DRIVE-C: A Controlled Corruption Dataset for Autonomous Driving
Pith reviewed 2026-05-12 02:04 UTC · model grok-4.3
The pith
DRIVE-C supplies pixel-aligned pairs of clean and synthetically corrupted driving videos to benchmark how autonomous perception systems respond to known camera degradations.
A machine-rendered reading of the paper's core claim, the machinery that carries it, and where it could break.
Core claim
DRIVE-C is a dataset of ten clean real-world driving clips and six hundred corrupted counterparts that applies twelve camera degradation types at five severity levels to create pixel-aligned pairs, complete with per-clip metadata and Global Sensor Health Index annotations, so that perception reliability can be evaluated under fully reproducible controlled corruption conditions.
What carries the argument
The DRIVE-C construction process that starts with anonymized real driving videos and applies physics-inspired synthetic degradations to generate pixel-matched clean and corrupted versions together with reproducible parameters and sensor health labels.
If this is right
- Perception models can be benchmarked on identical inputs with and without each specific degradation to isolate failure modes.
- Systems can be trained or tuned to remain accurate when particular camera degradations appear at known severity levels.
- Out-of-distribution detection methods gain a controlled reference set for labeling inputs as degraded versus nominal.
- Sensor health monitoring algorithms can use the Global Sensor Health Index annotations to validate their predictions against ground-truth corruption parameters.
- Reproducible test clips enable consistent comparison of different autonomous driving pipelines under the same degradation conditions.
Where Pith is reading between the lines
- If the synthetic degradations prove representative, the dataset could serve as a standard reference for regulatory or industry robustness certification of ADAS components.
- The paired structure makes it straightforward to measure the exact performance cost of each degradation type, which could guide hardware choices such as camera placement or redundancy.
- Extending the same alignment approach to additional sensor modalities like lidar or radar would create multi-modal controlled corruption benchmarks.
Load-bearing premise
The chosen synthetic degradations accurately capture the visual effects and interactions of actual camera failures that occur during autonomous driving.
What would settle it
Collect real-world instances of camera failures in driving footage and measure whether the resulting visual artifacts or drops in perception model accuracy differ substantially from the patterns produced by the twelve synthetic types in DRIVE-C.
Figures
read the original abstract
DRIVE-C is a controlled corruption dataset designed to evaluate visual perception robustness in autonomous driving systems.

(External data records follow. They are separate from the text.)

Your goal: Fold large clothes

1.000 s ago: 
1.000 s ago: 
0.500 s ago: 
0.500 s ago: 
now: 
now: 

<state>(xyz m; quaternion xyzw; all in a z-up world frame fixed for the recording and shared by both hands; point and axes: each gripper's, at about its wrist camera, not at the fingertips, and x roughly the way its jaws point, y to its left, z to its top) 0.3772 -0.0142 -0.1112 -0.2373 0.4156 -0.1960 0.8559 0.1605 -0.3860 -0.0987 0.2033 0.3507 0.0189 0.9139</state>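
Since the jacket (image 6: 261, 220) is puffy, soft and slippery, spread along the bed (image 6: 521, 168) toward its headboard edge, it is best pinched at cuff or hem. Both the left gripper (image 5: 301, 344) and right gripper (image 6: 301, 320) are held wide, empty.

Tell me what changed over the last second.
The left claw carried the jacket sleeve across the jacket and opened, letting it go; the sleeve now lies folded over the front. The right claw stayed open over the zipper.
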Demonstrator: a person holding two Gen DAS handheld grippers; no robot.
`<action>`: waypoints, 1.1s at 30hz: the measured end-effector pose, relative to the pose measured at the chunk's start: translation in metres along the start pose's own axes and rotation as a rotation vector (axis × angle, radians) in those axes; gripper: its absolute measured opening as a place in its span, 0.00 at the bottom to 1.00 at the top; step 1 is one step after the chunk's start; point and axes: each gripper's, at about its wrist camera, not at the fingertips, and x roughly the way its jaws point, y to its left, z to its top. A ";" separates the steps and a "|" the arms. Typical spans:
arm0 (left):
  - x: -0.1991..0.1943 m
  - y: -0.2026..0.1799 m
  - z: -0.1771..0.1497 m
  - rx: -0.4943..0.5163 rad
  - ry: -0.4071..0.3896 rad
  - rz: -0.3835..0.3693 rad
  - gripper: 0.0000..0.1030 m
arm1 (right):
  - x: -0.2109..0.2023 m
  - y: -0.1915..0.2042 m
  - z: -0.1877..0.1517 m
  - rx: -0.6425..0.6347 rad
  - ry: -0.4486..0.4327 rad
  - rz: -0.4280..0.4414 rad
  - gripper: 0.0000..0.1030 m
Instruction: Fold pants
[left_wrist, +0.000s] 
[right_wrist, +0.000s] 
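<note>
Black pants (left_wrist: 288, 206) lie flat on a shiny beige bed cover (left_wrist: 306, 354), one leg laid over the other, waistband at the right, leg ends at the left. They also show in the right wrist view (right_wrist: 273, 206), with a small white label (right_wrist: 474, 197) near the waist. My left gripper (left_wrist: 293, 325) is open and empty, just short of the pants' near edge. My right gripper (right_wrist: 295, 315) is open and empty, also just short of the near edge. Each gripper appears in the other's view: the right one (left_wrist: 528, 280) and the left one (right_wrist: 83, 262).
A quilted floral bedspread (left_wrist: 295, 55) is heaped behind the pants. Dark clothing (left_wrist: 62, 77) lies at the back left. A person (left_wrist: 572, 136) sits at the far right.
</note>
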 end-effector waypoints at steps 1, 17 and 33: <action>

It is built from real-world forward-facing driving videos collected across daytime, nighttime, urban, rural, freeway, and parking environments. Clean clips are anonymized via localized face and license plate blurring, then transformed with physics-inspired synthetic degradations. The dataset contains 10 clean clips and 600 corrupted clips spanning 12 camera degradation types across five severity levels, with per-clip metadata and Global Sensor Health Index (GSHI) annotations. DRIVE-C supports robustness benchmarking, degradation-aware modeling, uncertainty estimation, out-of-distribution (OOD) detection, and sensor health monitoring for Advanced Driver Assistance Systems (ADAS). By providing pixel-aligned clean and degraded video clips with fully reproducible corruption parameters, DRIVE-C offers a structured testbed for studying perception reliability under controlled camera degradation.
Editorial analysis
A structured set of objections, weighed in public.
Referee Report
Summary. The manuscript introduces DRIVE-C, a controlled corruption dataset for autonomous driving perception. It consists of 10 clean real-world forward-facing driving video clips collected across daytime/nighttime, urban/rural, freeway, and parking environments. These are anonymized via localized face and license plate blurring, then transformed using 12 physics-inspired synthetic camera degradations at five severity levels to produce 600 corrupted clips. The dataset provides pixel-aligned clean/degraded pairs, per-clip metadata, and Global Sensor Health Index (GSHI) annotations. It is intended to support robustness benchmarking, degradation-aware modeling, uncertainty estimation, OOD detection, and sensor health monitoring for ADAS by enabling reproducible experiments under controlled degradations.
Significance. If the dataset is released with verified pixel alignment and fully specified reproducible corruption parameters, DRIVE-C would provide a useful structured testbed for isolating the effects of specific camera degradations on perception systems. Controlled synthetic corruptions on real driving footage allow systematic evaluation that is hard to achieve with purely real-world data, facilitating research on robustness, uncertainty, and sensor monitoring. The addition of GSHI annotations extends utility toward practical ADAS health assessment. This aligns with needs in safety-critical autonomous driving where understanding degradation impacts is essential.
major comments (2)
- The exact formula or aggregation method for computing the Global Sensor Health Index (GSHI) from corruption parameters and metadata is not specified in the dataset description or annotations section. This is load-bearing for the claim that DRIVE-C supports sensor health monitoring, as users cannot interpret or extend the index without its definition.
- The manuscript states 600 corrupted clips spanning 12 degradation types and five severities but lacks a table or breakdown (e.g., in the dataset statistics section) showing distribution across the six environment types. Without this, it is unclear whether the claimed diversity is achieved in a balanced way that supports the testbed utility for cross-environment robustness studies.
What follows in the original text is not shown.